(Folha de S.Paulo, 13/05/2014) No Brasil do passado, os princípios do moderno mundo das luzes serviram para desumanizar, oprimir e vilipendiar homens, mulheres e crianças negras. Sob o manto da lei, referendado pela ciência, com o silêncio da academia e vista grossa da religião, o país escravizou o maior contingente de negros da história da humanidade.
Por mais de 350 anos, a escravidão e o tráfico negreiro constituíram a essência da economia e da vida nacional, tendo definido a fisionomia, o ethos, bem como promovido os acúmulos econômicos e financeiros públicos e privados que hoje coloca o país entre as dez maiores economias do planeta.
Depois, o compromisso ético e o sentido da justiça em relação aos negros encontraram um Estado e uma sociedade que preferiram o silêncio, realizando sua substituição por imigrantes europeus e promovendo sua exclusão da vida política e social, sem direitos políticos, sem indenização. As distorcidas República e democracia brasileiras concederam a liberdade para os negros com uma mão e os reescravizou num apartheid social com a outra.
No Brasil de hoje, que neste 13 de maio registra o passamento dos 126 anos da abolição da escravatura dos negros, nos encontramos diante de desafios tão grandes e tão urgentes quanto aqueles enfrentados e vencidos pelos nossos antepassados.

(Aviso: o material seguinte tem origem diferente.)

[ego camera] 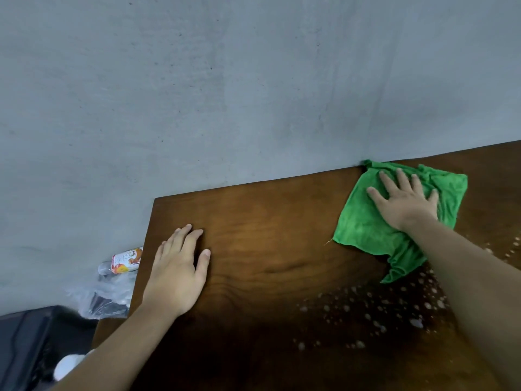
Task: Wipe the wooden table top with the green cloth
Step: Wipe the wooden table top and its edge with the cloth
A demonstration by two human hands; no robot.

A República, a democracia, o Estado democrático de Direito, a Justiça, a igualdade e dignidade da pessoa humana, no mais das vezes, têm sido apenas conceitos formais distantes e em muitos sentidos inalcançáveis aos negros ou pelos negros brasileiros. Essa parcela majoritária da população continua invisível socialmente e distante dos postos de prestígios dos quadros governamentais ou corporativos. Recebe salários inferiores aos dos brancos, não tem representação nem participação na agenda política ou na estrutura dos partidos, inexiste na comunicação social escrita, falada e televisada. A mulher e a estética negra são preteridas e desqualificadas. Os negros são a maioria dos pobres e os jovens negros respondem por 75% das vítimas de homicídio.
No Brasil de hoje, além dos negros pobres, jogadores negros milionários são agredidos racialmente dentro e fora dos estádios. O mais importante jornalista negro e o próprio presidente do Supremo Tribunal Federal, em razão da cor negra da sua pele, são vítimas de crime de racismo, confirmando que a discriminação é estrutural e institucionalizada.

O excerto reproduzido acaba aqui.